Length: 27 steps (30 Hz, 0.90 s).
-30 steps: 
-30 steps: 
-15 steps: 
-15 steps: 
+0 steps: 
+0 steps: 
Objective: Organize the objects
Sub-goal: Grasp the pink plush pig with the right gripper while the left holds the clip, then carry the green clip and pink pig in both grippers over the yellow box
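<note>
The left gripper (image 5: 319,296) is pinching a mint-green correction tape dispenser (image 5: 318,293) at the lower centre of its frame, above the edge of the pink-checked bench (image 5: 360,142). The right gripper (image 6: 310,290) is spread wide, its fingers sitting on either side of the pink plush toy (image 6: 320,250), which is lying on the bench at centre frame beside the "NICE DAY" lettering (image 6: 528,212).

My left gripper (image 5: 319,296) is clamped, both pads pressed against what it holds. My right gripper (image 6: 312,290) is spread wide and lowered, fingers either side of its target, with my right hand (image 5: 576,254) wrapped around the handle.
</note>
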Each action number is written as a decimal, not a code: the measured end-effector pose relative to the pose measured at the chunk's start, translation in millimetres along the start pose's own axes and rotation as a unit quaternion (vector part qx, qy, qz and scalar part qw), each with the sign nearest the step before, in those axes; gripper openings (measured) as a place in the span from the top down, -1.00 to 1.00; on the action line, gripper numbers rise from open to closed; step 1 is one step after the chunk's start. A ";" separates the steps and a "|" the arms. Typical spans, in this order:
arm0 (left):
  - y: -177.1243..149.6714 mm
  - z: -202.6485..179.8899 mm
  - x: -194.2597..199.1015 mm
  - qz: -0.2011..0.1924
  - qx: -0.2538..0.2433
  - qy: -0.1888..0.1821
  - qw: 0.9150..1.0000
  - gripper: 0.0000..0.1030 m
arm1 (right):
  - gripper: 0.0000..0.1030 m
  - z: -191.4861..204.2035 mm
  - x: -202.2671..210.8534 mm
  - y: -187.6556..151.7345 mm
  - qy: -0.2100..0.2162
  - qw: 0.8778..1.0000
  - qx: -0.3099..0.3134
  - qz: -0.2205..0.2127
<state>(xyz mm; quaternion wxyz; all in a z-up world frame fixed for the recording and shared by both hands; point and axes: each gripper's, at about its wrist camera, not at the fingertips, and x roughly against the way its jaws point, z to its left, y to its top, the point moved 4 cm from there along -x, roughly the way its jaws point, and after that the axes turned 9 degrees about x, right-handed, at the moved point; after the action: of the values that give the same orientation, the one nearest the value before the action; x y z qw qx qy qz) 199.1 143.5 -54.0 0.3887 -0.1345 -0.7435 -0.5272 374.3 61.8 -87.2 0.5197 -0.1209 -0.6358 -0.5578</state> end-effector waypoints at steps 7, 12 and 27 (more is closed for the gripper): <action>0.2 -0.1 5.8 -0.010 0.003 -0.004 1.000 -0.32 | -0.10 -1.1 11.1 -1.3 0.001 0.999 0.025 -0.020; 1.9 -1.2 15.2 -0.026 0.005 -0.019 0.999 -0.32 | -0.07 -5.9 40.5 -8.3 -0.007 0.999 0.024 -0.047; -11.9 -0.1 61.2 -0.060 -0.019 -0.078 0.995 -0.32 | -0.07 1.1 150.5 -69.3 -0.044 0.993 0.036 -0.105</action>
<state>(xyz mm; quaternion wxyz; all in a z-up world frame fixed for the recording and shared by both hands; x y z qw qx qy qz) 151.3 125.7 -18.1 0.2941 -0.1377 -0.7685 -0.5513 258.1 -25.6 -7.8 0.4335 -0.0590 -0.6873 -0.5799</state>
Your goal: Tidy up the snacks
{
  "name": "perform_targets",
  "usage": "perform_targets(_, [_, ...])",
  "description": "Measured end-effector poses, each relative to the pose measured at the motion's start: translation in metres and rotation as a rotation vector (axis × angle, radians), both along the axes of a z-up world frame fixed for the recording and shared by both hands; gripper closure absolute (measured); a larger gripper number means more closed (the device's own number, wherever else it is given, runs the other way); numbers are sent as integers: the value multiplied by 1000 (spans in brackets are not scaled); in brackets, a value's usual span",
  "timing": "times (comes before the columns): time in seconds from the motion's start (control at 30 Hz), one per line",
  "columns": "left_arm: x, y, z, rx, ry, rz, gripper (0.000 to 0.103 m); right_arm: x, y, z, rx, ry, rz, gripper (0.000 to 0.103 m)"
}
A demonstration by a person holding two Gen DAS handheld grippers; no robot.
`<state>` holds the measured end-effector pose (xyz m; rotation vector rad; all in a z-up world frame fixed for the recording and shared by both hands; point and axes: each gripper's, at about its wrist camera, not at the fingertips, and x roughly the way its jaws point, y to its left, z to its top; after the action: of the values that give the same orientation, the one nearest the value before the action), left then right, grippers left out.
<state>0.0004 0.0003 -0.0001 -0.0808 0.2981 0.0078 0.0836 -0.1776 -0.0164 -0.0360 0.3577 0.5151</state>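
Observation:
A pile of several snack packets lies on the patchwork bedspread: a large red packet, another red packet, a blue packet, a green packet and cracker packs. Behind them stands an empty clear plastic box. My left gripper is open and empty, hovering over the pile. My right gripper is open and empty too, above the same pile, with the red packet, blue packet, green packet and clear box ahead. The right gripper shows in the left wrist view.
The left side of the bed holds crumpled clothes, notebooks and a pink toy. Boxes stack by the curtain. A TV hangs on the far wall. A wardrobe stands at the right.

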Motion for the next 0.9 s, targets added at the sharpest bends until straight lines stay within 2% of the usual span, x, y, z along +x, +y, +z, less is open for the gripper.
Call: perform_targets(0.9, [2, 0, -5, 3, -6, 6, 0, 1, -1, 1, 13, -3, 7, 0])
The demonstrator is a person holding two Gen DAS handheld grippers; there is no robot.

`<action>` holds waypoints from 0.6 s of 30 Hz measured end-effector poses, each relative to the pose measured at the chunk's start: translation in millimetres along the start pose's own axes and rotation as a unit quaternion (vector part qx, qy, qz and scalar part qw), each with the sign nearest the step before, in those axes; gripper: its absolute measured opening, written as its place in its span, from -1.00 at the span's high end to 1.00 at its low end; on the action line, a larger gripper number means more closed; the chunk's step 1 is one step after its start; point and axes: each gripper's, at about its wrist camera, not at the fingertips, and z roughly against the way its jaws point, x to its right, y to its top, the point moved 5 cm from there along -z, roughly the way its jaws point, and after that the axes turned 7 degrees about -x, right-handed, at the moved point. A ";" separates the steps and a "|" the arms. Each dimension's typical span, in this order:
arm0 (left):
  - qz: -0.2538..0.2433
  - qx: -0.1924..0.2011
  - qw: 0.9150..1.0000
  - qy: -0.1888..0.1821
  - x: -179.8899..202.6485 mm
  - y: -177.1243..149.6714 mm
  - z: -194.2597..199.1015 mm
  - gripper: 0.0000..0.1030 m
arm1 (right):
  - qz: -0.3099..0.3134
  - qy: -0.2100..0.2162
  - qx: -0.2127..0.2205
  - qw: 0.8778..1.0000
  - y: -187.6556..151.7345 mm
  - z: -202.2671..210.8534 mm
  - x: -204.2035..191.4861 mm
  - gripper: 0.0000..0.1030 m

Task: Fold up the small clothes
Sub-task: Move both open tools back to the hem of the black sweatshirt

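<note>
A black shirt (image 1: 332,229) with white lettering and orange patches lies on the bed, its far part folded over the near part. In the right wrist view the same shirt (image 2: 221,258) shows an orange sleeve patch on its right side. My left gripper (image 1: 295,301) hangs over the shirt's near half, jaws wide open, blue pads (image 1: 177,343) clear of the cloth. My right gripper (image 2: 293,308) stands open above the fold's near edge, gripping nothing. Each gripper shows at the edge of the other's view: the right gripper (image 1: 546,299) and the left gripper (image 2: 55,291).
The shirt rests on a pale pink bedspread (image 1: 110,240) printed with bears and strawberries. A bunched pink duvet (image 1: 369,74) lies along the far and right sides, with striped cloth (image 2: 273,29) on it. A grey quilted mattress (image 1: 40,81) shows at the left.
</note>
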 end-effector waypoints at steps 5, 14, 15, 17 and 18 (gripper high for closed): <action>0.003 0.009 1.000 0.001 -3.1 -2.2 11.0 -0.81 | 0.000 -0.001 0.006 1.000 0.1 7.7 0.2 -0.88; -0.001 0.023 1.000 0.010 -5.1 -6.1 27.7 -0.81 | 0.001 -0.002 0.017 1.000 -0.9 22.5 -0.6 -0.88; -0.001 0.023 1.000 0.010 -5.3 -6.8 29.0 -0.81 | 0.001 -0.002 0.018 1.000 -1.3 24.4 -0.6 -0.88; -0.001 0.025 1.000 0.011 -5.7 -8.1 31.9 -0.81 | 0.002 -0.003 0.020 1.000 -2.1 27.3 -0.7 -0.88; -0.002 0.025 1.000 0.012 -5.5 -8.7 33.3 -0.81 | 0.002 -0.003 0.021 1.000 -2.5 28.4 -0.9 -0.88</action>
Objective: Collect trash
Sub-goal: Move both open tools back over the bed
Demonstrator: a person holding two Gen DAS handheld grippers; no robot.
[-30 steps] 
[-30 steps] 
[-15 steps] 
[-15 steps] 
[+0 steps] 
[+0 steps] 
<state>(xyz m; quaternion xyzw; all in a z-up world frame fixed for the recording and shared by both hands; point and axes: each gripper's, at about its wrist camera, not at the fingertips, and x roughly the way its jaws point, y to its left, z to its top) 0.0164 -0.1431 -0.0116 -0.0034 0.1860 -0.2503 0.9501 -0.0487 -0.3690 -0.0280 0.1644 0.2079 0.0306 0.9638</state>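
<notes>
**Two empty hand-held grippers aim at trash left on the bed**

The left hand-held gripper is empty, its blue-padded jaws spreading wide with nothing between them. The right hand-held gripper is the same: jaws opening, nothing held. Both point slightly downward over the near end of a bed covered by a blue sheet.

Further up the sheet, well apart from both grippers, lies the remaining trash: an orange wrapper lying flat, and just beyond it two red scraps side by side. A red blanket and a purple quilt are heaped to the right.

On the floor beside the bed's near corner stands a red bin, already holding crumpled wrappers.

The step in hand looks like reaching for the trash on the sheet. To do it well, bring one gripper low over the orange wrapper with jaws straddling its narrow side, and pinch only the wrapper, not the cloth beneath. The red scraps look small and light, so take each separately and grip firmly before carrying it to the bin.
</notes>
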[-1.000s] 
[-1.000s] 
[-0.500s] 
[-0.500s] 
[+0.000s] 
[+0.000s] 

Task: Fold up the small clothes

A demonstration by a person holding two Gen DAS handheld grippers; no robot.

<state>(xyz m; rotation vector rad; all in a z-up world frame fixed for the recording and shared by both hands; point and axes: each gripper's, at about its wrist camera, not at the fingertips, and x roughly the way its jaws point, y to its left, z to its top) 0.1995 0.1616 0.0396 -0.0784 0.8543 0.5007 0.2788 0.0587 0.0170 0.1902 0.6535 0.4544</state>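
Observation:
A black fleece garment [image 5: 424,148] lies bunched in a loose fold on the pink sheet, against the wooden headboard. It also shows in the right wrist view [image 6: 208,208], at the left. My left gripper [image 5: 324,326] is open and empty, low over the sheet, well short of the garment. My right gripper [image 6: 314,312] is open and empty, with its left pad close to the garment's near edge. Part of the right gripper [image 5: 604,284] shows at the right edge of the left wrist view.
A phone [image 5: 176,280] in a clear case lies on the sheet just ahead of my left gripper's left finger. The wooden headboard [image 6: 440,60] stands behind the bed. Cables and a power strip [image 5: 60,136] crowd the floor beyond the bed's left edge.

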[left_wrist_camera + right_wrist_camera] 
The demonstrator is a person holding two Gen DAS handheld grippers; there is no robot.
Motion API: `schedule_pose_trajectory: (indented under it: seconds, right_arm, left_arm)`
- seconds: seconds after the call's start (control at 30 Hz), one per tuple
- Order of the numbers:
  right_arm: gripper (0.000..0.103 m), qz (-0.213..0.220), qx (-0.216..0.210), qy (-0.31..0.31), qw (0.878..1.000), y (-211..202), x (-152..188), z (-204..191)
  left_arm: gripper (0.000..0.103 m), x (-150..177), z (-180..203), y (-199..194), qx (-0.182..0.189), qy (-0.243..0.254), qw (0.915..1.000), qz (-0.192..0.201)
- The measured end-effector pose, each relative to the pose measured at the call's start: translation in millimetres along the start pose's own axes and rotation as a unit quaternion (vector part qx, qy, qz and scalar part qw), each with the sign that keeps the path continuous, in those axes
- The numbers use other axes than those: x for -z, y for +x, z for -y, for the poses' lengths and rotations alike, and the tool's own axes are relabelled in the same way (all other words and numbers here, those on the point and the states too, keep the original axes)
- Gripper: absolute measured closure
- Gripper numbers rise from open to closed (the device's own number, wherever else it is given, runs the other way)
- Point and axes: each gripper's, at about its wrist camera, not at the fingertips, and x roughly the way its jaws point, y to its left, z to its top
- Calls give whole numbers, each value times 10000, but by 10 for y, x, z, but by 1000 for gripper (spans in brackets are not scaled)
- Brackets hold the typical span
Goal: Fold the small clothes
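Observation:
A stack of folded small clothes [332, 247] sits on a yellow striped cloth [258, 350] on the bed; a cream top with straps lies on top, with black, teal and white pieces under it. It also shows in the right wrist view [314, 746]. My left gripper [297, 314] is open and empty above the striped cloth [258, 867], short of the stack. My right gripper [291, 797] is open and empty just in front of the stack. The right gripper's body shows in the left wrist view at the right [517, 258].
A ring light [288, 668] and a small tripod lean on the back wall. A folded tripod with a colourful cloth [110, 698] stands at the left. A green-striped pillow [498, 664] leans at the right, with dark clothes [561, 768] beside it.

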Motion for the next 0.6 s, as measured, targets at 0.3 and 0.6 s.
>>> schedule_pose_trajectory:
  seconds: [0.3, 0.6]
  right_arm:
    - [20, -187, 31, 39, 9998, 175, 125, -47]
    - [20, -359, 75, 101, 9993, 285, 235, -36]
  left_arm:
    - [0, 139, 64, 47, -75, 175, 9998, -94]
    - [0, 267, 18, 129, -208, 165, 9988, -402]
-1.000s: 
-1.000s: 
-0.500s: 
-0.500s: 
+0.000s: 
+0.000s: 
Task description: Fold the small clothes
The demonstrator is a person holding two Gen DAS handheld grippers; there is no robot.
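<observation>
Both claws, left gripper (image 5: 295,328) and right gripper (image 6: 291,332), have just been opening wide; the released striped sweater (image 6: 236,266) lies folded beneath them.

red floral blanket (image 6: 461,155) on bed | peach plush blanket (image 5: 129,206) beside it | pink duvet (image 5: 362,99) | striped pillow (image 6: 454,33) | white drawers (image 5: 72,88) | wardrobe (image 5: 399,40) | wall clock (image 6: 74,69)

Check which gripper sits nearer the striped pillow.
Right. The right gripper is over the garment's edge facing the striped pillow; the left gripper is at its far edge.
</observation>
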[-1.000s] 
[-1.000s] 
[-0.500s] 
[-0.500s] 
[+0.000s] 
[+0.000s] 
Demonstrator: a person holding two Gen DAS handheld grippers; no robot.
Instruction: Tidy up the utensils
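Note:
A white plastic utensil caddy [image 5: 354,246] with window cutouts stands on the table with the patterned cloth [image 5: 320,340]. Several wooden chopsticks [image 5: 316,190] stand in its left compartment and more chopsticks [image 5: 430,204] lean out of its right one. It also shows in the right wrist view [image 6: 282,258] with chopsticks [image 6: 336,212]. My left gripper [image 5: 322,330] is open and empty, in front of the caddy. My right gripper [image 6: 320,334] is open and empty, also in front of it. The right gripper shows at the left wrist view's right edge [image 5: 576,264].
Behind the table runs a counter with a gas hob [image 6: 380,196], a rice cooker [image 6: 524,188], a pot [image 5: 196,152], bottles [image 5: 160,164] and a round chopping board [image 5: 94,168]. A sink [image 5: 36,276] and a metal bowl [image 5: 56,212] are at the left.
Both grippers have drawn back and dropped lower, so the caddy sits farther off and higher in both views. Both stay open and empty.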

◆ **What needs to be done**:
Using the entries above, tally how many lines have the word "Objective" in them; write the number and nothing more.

◆ **Response**:
2